From the first line to the last, transcribe the data exactly and skip the pictures.

> **DATA BELOW**:
= Beginning of Section =
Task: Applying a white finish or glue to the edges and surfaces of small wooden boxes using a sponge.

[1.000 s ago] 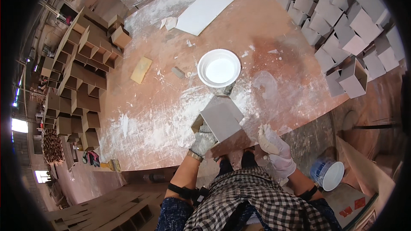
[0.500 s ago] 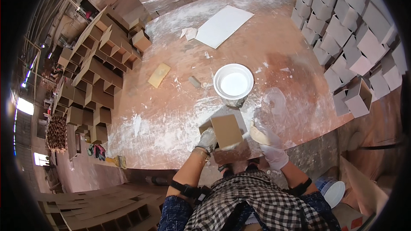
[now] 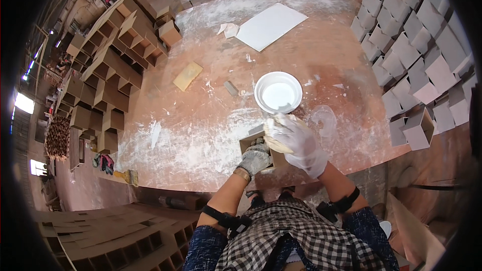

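Observation:
A small brown cardboard box (image 3: 275, 160) sits at the table's near edge with its open side up. My left hand (image 3: 255, 159), in a grey knit glove, reaches into its opening with the fingers curled, closed on the box; the fingertips are partly hidden. My right hand (image 3: 302, 145), in a loose whitish plastic glove, is closed around a cream-coloured pad (image 3: 275, 134), maybe a sponge or folded cloth. That pad is over the box's far right side. Just beyond my right hand stands a white bowl (image 3: 258, 94) with white contents.
On the powder-streaked table (image 3: 211, 115) lie a yellow sponge (image 3: 188, 76), a small grey block (image 3: 231, 88) and a white sheet (image 3: 271, 26). Brown boxes (image 3: 108, 95) are stacked at left, whitish boxes (image 3: 404, 52) at right. A brush (image 3: 131, 177) lies at the near left edge.
My right hand has moved up and left with the pad, from beside the box to over it. The box has turned so its opening faces up, and my left hand now reaches inside.

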`<state>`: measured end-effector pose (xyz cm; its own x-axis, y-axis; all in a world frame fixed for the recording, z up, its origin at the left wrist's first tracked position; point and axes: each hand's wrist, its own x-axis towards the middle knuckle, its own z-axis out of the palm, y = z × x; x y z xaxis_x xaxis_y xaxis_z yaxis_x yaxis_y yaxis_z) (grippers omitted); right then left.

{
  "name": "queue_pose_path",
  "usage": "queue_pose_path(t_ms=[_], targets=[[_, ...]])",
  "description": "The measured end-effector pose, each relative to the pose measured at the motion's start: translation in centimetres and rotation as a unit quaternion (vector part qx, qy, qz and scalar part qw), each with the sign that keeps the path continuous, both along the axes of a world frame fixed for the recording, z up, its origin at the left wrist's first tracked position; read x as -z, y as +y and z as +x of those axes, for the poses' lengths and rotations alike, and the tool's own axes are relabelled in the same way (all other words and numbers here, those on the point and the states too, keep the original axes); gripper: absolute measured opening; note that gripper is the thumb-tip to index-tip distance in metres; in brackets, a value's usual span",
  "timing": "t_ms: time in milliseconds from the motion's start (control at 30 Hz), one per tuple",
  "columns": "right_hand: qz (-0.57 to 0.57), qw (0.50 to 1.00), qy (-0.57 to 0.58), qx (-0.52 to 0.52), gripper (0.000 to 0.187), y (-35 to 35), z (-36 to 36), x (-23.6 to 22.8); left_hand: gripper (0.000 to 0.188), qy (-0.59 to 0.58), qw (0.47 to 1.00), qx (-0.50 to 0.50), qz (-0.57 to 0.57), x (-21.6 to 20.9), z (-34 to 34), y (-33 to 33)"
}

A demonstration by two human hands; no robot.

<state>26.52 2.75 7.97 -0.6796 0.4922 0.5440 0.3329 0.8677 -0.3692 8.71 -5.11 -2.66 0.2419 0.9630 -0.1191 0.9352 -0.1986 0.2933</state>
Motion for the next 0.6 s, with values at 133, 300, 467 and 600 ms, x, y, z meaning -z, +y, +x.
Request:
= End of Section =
> **TASK ANSWER**:
Task: Applying a white finish or glue to the edges and surfaces of small wooden boxes using a sponge.

[1.000 s ago] 
[0.500 s ago] 
[now] 

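Observation:
A small brown cardboard box (image 3: 275, 160) sits at the table's near edge with its open side up. My left hand (image 3: 255, 159), in a grey knit glove, reaches into its opening with the fingers curled, closed on the box; the fingertips are partly hidden. My right hand (image 3: 302, 145), in a loose whitish plastic glove, is closed around a cream-coloured pad (image 3: 275, 134), maybe a sponge or folded cloth. That pad is over the box's far right side. Just beyond my right hand stands a white bowl (image 3: 258, 94) with white contents.
On the powder-streaked table (image 3: 211, 115) lie a yellow sponge (image 3: 188, 76), a small grey block (image 3: 231, 88) and a white sheet (image 3: 271, 26). Brown boxes (image 3: 108, 95) are stacked at left, whitish boxes (image 3: 404, 52) at right. A brush (image 3: 131, 177) lies at the near left edge.
My right hand has moved up and left with the pad, from beside the box to over it. The box has turned so its opening faces up, and my left hand now reaches inside.
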
`<state>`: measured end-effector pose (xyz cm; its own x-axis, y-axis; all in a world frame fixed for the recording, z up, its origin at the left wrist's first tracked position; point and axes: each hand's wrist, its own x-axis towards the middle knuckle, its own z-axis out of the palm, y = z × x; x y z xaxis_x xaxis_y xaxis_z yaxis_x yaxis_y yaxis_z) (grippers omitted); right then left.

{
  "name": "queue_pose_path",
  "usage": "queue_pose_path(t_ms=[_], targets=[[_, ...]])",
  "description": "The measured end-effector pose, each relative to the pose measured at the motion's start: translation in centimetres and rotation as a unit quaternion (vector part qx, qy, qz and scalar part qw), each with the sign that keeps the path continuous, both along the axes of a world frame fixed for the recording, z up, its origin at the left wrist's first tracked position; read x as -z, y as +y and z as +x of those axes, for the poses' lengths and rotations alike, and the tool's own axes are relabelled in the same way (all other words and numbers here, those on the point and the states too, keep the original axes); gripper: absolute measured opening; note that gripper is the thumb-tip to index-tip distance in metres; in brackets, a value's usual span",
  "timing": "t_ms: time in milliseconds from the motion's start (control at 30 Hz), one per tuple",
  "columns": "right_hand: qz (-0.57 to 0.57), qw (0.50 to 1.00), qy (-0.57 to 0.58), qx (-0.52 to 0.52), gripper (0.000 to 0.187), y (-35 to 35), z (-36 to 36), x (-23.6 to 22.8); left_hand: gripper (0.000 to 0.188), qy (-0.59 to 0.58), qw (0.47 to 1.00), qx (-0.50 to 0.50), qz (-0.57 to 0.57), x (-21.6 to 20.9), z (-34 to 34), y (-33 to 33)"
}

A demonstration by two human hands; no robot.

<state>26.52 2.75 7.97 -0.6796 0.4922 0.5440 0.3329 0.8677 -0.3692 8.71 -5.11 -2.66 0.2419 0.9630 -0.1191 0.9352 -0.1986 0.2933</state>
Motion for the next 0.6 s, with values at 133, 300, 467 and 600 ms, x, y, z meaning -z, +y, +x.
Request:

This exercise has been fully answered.